Schoeller Bleckmann Oilfield ist "bremsbereit". Im vergangenen Jahr konnte der Ölfeldausrüster Schoeller Bleckmann aus Ternitz seinen Gewinn verdoppeln. 2020 wird wegen der Coronakrise und dem niedrigen Ölpreis allerdings ein herausforderndes Jahr.

Von Tanja Barta. Erstellt am 19. März 2020 (17:27)
CEO Gerald Grohmann: "Wir fahren in fast allen Bereichen mit Vollgas. Nicht deswegen, weil wir die Situation nicht einschätzen, nicht weil wir übermütig sind, sondern weil es notwendig ist im Geschäftsverlauf."
Schoeller Bleckmann Oilfield Equipment

Wie viele andere Betriebe auch, befindet sich Schoeller Bleckmann Oilfield Equipment (SBO) derzeit in keiner leichten Situation. Man arbeitet in allen Bereichen zwar Vollgas, "aber hochgradig bremsbereit", so SBO-CEO Gerald Grohmann. 
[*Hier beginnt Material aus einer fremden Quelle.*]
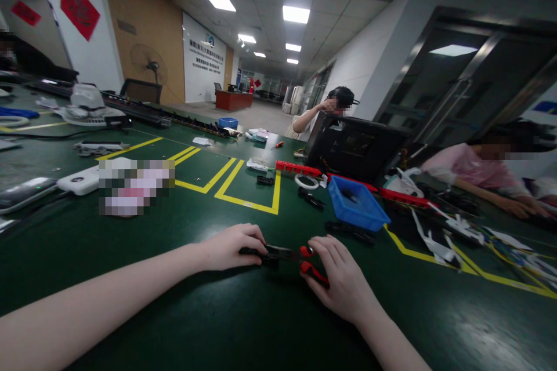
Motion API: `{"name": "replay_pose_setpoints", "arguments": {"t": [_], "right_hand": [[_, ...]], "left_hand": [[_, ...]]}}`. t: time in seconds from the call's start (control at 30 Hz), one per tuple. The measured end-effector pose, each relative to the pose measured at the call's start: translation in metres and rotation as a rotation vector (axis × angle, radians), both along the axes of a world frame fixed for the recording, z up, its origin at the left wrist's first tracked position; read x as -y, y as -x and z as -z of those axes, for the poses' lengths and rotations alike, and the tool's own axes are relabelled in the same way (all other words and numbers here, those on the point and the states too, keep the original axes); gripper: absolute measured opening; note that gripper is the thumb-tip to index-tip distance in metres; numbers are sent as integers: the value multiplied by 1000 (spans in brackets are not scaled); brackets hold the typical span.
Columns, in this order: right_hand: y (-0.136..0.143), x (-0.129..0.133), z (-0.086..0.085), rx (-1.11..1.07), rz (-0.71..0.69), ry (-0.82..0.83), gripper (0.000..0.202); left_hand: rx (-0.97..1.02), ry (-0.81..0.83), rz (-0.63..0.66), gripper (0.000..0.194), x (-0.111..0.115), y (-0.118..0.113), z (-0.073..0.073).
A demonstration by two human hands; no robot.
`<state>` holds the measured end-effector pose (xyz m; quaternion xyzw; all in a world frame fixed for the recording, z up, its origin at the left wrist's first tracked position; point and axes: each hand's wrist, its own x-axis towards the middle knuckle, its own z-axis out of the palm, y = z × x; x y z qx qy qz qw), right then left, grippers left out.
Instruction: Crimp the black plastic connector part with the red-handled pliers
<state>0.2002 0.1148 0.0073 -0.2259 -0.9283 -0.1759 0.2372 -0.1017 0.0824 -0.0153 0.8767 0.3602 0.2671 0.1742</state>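
Note:
Red-handled pliers [314, 272] are in my right hand [342, 275], its fingers wrapped around the handles. The handles are spread apart, and the metal jaws point left toward my left hand [237, 248]. A small black part [252, 251] is pinched in my left hand, its fingers closed over most of it. The jaws meet or overlap the black part's right end; whether they grip it I cannot tell. Both hands are low over the green table [174, 301]. Beyond my right hand lies a strip of black parts [350, 232].
A blue tray [359, 208] stands behind my right hand, near a red power strip [298, 168], a white ring [306, 182] and a black case [354, 145]. White devices [93, 177] lie at the left. Two people sit across the table at the right.

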Motion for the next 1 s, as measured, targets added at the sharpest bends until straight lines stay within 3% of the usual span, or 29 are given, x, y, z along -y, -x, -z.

Nicht nur, dass die Krise rund um das Coronavirus den Betrieb belastet, auch der niedrige Ölpreis macht dem Unternehmen zu schaffen. Da sich Saudi-Arabien und Russland bezüglich Förderquoten uneinig sind, sinkt der Preis immer weiter. "Meine persönliche Erwartung ist, dass dieses Säbelrasseln irgendwann einmal ein Ende hat. Gestern hat auch schon der irakische Ölminister dazu aufgerufen", so Grohmann in einer Telefonkonferenz mit der APA. 

Corona-Krise schwer abzuschätzen

Wie sich das Coronavirus auf den Betrieb auswirken wird, kann niemand so wirklich abschätzen. Grohmann gibt sich diesbezüglich aber dennoch optimistisch: "Vielleicht tritt hier in einigen Wochen, oder doch einigen Monaten, eine Besserung ein. Erste positive Anzeichen kommen ja schon aus China, das sicher eine Vorreiterfunktion bei dieser Viruserkrankung hat." Am Ternitzer Standort gibt es jedenfalls noch keine Auswirkungen. Hier macht man derzeit sogar Überstunden und Wochenenddienste. "Sie werden es glauben oder nicht, wir fahren in fast allen Bereichen mit Vollgas. Nicht deswegen, weil wir die Situation nicht einschätzen, nicht weil wir übermütig sind, sondern weil es notwendig ist im Geschäftsverlauf", so der CEO von Schoeller Bleckmann. Trotz voller Auftragsbücher gibt man sich vorsichtig: "Das heißt nicht, dass wir nicht hochgradig bremsbereit sind, wir sind keine Realitätsverweigerer."

2019 war erfolgreiches Jahr

Schwarze Zahlen schrieb man 2019. Schoeller Bleckmann konnte den Nettogewinn von 17,5 Millionen Euro auf 32,3 Millionen Euro fast verdoppeln. So legten auch der Wert einer Aktie von 1,10 Euro auf 2,03 Euro zu.